Home time 7:30, ship time 6:45. What a beautiful Sunday night, stars bright, with the north star immediately at our stern & the “Plough” in fine figure, recalling [1:20] to my mind the view of that constellation from our back at home. We have just passed Cape Finisterre[10] & now getting nearer the land & away down the Portugal Coast. Dinner has just been sounded, tho’ I confess I have little desire for any, but must put in appearance otherwise it is assumed you are upset. I have not needed my overcoat all day but just as I left the deck, 6:30, it was becoming too cold to stay outside.

[1] Palm House is an urban greenhouse in London’s Royal Botanic Gardens at Kew.  One of the functions of English greenhouses at the time was to display the exotic range of plants and flowers that flourished in the British Empire.

[2] Church of England

[3] Used here in the old sense, meaning the main meal of the day, in this case being the afternoon meal.

[4] Before the modern system of time zones was developed, local time was measured as local solar time.  Railways in the mid-nineteenth century were the first to adopt a uniform standard time across greater distances for the purpose of scheduling trains, but it wasn’t until the 20th century that all time on Earth was measured in the form of time zones referring to some “standard offset” from Greenwich Mean Time.
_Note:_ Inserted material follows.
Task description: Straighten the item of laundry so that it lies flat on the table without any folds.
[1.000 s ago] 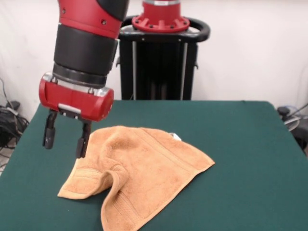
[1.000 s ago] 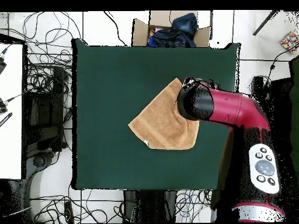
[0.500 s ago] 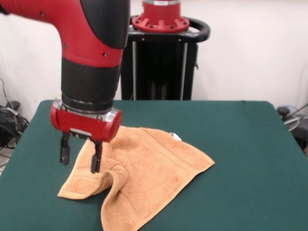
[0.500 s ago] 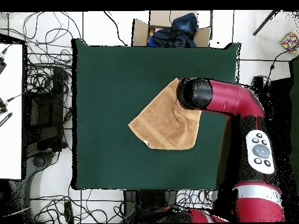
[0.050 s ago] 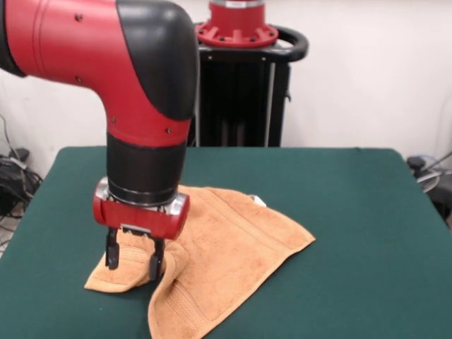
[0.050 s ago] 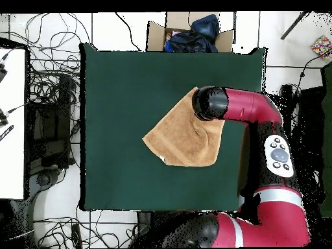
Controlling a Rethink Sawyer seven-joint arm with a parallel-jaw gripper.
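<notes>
We saw the towel (image 5: pixel 212 254) lying rumpled on the left half of the table (image 5: pixel 353 212) in the front view, its near corner hanging off the near edge, with bare green felt wide open to the right and behind. The orange terry cloth showed woven bands and a raised fold where the gripper (image 5: pixel 133 259) stood, jaws parted astride that fold. Since a second before, the gripper had dropped from above the towel's left edge onto the cloth.

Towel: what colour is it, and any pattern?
Orange-tan towel, plain apart from woven border bands; the front view shows it best.
</notes>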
[5] William used his gold watch to track time at West Hartlepool, and bought a cheap one to keep track of local time changes.

[6] 5 pounds, 12 shillings and 5 pence.  See endnotes for more detail.

[7] Southward

[8] The title Earl of Ronaldshay is the courtesy title of the eldest son and heir of the Marquess of Zetland (Shetland).  The Earl of Ronaldshay, Lawrence John Lumley Dundas was born in 1876 and was 22 years old in 1898.  From 1898 he travelled extensively in the Far East and in 1900 was appointed as an assistant to Earl Curzon, viceroy of India.

[9] A word derived from the Wu-i hills in the Fuhkien province of China (‘B’ being substituted for ‘W’ or ‘V’), a kind of black tea or, in the 18th and early 19th centuries, tea generally.

[10] Cape NW Spain on coast of La Coruña province; westernmost point of Spanish mainland, at 9°18´ W

Endnote 3: Currency in Victorian England (http://www.victorianweb.org/economics/currency.html)

“In these days of decimalisation of currency, it is difficult to understand the currency used in Britain before that country ‘went decimal’ in 1971.  The following chart may help to explain it.  Money was divided into pounds (£) shillings (s. or /-) and pennies (d.). Thus, 4 pounds, eight shillings and fourpence would be written as £4/8/4d. or £4-8-4d.

There were
 20 shillings in £1 – a shilling was often called ‘bob’, so ‘ten bob’ was 10/-
12 pennies in1 shilling
240 pennies in £1
Pennies were broken down into other coins:
 a farthing (a fourth- thing) was ¼ of a penny
 a halfpenny (hay-p’ny) was ½ of a penny
three farthings was ¾ of a penny
Other coins of a value less than 1/- were
a half-groat (2d) 6 x 2d = 1/-
a threepenny bit (3d) made of silver 4 x 3d. = 1/-
a groat (4d) 3 x 4d = 1/-
sixpence (silver) – often called a ‘tanner’ 2 x 6d = 1/-
Coins of more than 1/- but less than £1 in value were
a two shilling piece (called a florin) 10 x 2/- = £1
a half-crown ( 2/6d) 8 x 2/6d = £1
a crown (5/-) 4 x 5/- = £1
ten shillings (a half-sovereign) 2 x 10/- = £1
a half-guinea (10/6d) 2 x 10/6d = £1/1/-
A £1 coin was called a Sovereign and was made of gold.  A paper pound often was called a ‘quid’.